City Sprout Farm is an urban farm located in the heart of Singapore that focuses on community and food connection.

We had the pleasure of visiting Simone Lim, who works as Creator of Opportunities at City Sprouts.  Simone believes that people in big cities need to find a connection with their food, and City Sprout Farm is helping to make that happen.

It rejuvenates urban spaces by transforming them into thriving city farms. The farm serves as an educational hub, connecting socially-minded individuals and businesses to build communities. Through its programs, the farm informs, educates, and inspires action on pressing social and environmental issues.

Reconnect with nature in the city

Simone spent a lot of time sitting behind a computer and wanted to try something different. She wanted to reconnect with nature and give back to the community by educating them about where their food comes from.

Simone Lim, City Sprouts Farm. Credit: Sustainable Urban Delta, Michiel de Gooijer

As Simone states, “I want to try something that reconnects me with nature… so that I can get out of the office, give fun to other people, educate them about where the food source comes from, before it’s too late.”
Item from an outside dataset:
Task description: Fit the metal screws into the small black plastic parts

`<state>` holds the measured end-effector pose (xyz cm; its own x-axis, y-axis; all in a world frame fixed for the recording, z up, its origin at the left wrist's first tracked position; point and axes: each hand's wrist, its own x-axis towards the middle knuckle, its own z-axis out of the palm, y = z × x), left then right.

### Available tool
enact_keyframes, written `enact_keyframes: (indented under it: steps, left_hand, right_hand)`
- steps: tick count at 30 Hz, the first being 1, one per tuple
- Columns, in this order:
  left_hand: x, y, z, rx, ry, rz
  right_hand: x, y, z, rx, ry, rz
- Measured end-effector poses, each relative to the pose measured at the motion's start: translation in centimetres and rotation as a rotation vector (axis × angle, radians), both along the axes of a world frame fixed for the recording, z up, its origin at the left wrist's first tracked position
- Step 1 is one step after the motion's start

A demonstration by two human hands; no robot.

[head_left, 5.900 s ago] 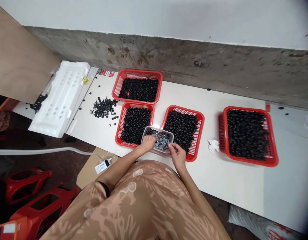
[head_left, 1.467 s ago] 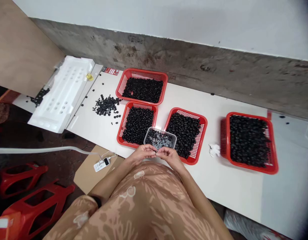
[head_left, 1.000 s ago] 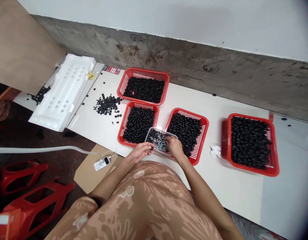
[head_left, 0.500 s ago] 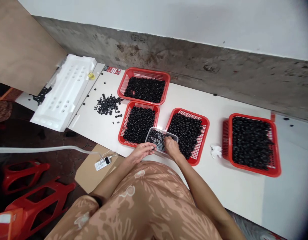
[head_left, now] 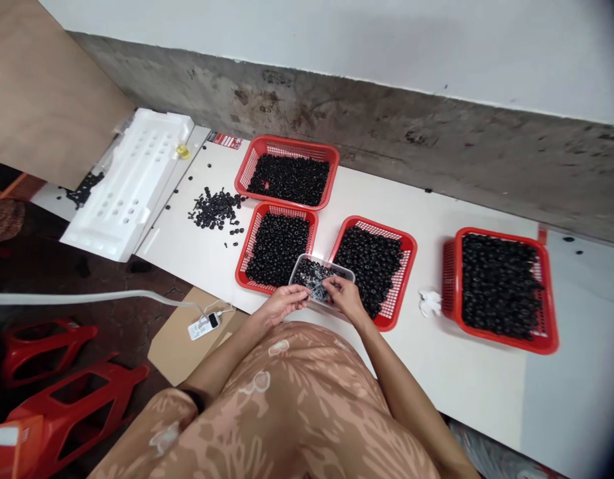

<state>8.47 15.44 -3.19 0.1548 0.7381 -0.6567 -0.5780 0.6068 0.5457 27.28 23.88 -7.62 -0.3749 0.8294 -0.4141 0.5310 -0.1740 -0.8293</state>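
Note:
My left hand [head_left: 285, 302] is closed in a pinch at the near left corner of a clear plastic tub [head_left: 348, 273]; a small black part shows at its fingertips. Over the tub's right side, my right hand [head_left: 343, 294] has its thumb and fingers pressed together, and whatever sits between them is too small to name. Small black and clear or silvery pieces [head_left: 311, 276] fill the tub. Its ends lie near a red basket of black ring-like parts [head_left: 277, 249] on the left and another red basket of black parts [head_left: 369, 266] on the right.
Behind stands a red basket of small black parts [head_left: 291, 178]; a fuller red basket [head_left: 503, 286] is far right. Loose black pieces [head_left: 215, 207] lie at left, beside a white foam block [head_left: 130, 183]. Crumpled white paper [head_left: 430, 303] lies at right. Red stools [head_left: 87, 406] stand on the floor.
My right hand has lifted slightly back from the tub's contents, its fingers coming into view toward my left hand. The left hand stays nearly in place.

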Motion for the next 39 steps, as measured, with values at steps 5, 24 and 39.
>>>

From old secondary school to city farm

City Sprout Farm was created with the aim of balancing the needs of the community, urban farming, and nature in a city like Singapore where land is scarce. Simone explains, “How do we play a role in creating that balance between ensuring that people have space, urban farming has space and nature has space. And how do we balance all three of these things in a city like Singapore?” City Sprout Farm aims to provide community as a service by repurposing existing spaces like an old secondary school into a city farm.

Farmers and Food Connection

City Sprout Farm has 36 farmers, some of whom are hobbyists and some of whom are production farmers. They work as a collective group and their produce is open for sale at the market. Simone emphasizes the importance of people connecting with their food, “I think it’s very important for people in big cities to find a connection with the food.” At City Sprout Farm, it’s not just about production, but about what they bring to the community.
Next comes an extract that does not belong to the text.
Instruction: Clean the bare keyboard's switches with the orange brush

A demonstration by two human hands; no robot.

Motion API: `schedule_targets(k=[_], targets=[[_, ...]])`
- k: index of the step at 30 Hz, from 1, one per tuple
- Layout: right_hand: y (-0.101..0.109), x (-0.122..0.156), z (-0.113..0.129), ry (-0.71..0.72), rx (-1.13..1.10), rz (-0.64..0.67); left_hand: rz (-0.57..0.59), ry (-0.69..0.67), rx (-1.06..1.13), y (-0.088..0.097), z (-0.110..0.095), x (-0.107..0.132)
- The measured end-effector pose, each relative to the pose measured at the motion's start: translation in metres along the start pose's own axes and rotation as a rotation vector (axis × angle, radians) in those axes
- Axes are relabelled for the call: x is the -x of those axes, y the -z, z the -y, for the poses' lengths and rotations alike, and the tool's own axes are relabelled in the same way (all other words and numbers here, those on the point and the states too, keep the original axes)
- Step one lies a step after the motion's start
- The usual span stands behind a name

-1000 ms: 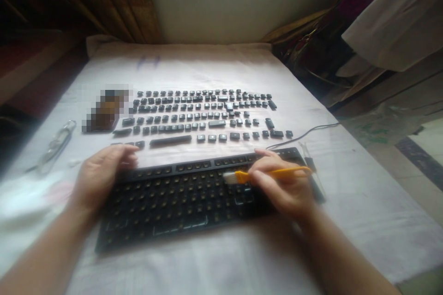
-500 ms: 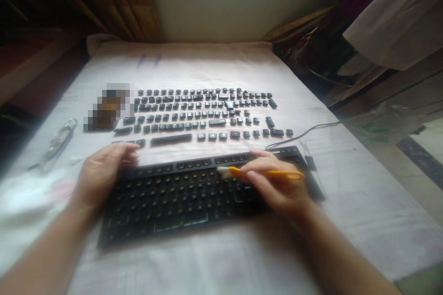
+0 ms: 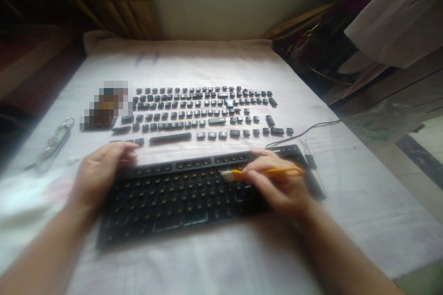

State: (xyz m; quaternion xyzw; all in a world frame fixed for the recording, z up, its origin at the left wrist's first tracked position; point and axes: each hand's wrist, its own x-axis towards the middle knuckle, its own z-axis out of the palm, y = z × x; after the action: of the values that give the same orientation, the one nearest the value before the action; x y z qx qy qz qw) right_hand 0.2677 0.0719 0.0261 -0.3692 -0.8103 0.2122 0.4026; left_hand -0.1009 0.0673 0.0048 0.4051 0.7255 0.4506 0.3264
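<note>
Though bright orange, brush partly hidden in right hand, bristles blurry.

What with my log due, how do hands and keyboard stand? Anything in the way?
Right hand holding yellow brush, bristles over keyboard; left hand at its back-left corner. Keycaps off, in rows beyond. Nothing visibly blocking brush.

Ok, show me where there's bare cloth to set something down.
Free: the cloth beyond the loose keycaps, the patch this side of the keyboard, between the forearms, and the stretch right of the wire tool, bar a dark speck. Crowded: the keycap rows, and the keyboard under the right hand and brush.
</note>
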Motion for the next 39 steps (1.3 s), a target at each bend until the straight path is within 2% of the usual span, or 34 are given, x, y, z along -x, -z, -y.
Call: schedule_targets(k=[7, 14, 28, 39], targets=[[-0.005, 0.002, -0.001, 0.018, -0.025, -0.026, 0.002, 0.0, -0.001, 0.0, 0.001, -0.001], [0.002, 0.0, 0.001, 0.005, -0.043, -0.075, 0.003, -0.004, -0.002, 0.001, 0.002, -0.001], [0.0, 0.0, 0.001, 0.038, 0.02, 0.033, 0.011, -0.012, -0.004, 0.002, 0.005, -0.002], [-0.003, 0.0, 0.001, 0.077, -0.062, -0.063, 0.007, -0.01, -0.005, 0.001, 0.003, -0.001]])
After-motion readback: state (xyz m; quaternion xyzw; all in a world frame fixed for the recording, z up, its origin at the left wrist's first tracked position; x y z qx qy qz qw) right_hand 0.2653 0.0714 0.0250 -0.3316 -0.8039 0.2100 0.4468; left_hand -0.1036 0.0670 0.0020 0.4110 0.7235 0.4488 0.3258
Two urban farmers at City Sprouts Farm. Credit: Sustainable Urban Delta, Michiel de Gooijer

Visitors are encouraged to come and experience the farm for themselves. Simone believes that city farms should be open spaces where people can visit, learn about, and touch the vegetables. She says, “I think there should be more city farms. Farms that people can visit. If it’s a city farm, it is meant for people to learn about it. So I think it should be an open space. Where people can come in, people can visit, people can smell and touch the vegetables.
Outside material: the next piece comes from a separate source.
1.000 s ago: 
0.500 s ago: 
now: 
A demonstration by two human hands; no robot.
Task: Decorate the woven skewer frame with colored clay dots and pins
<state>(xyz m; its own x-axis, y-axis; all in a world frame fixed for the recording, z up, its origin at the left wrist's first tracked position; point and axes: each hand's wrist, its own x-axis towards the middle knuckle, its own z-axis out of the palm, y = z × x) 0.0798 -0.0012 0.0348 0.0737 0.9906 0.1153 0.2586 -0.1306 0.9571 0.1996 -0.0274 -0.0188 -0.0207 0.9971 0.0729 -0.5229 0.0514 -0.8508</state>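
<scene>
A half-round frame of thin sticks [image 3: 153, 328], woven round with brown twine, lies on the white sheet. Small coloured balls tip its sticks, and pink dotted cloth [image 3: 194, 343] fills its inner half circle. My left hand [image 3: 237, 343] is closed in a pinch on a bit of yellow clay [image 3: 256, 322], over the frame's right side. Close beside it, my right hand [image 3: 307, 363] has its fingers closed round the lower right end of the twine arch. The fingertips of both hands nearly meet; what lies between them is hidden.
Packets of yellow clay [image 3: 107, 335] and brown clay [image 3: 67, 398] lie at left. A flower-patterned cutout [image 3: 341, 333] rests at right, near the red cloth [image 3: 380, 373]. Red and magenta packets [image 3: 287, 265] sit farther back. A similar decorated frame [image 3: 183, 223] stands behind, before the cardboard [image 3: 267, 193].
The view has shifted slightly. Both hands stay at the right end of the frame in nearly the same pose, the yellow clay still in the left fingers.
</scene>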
City Sprouts Farm. Credit: Sustainable Urban Delta, Michiel de Gooijer

Singapore’s 30 by 30 goal

The government of Singapore has set a goal to build up their agri-food industry’s capability and capacity to produce 30% of their nutritional needs locally and sustainably by 2030. This means that the country is focusing on creating more urban farming spaces like City Sprout Farm to help reach this target. By having more city farms, the government hopes to encourage citizens to learn about food production and find a connection with their food. This also promotes sustainability, as the country becomes less dependent on imported food and instead relies on locally grown produce. The 30 by 30 goal is a significant step towards creating a greener and more sustainable future for Singapore, and initiatives like City Sprout Farm play a crucial role in achieving this vision.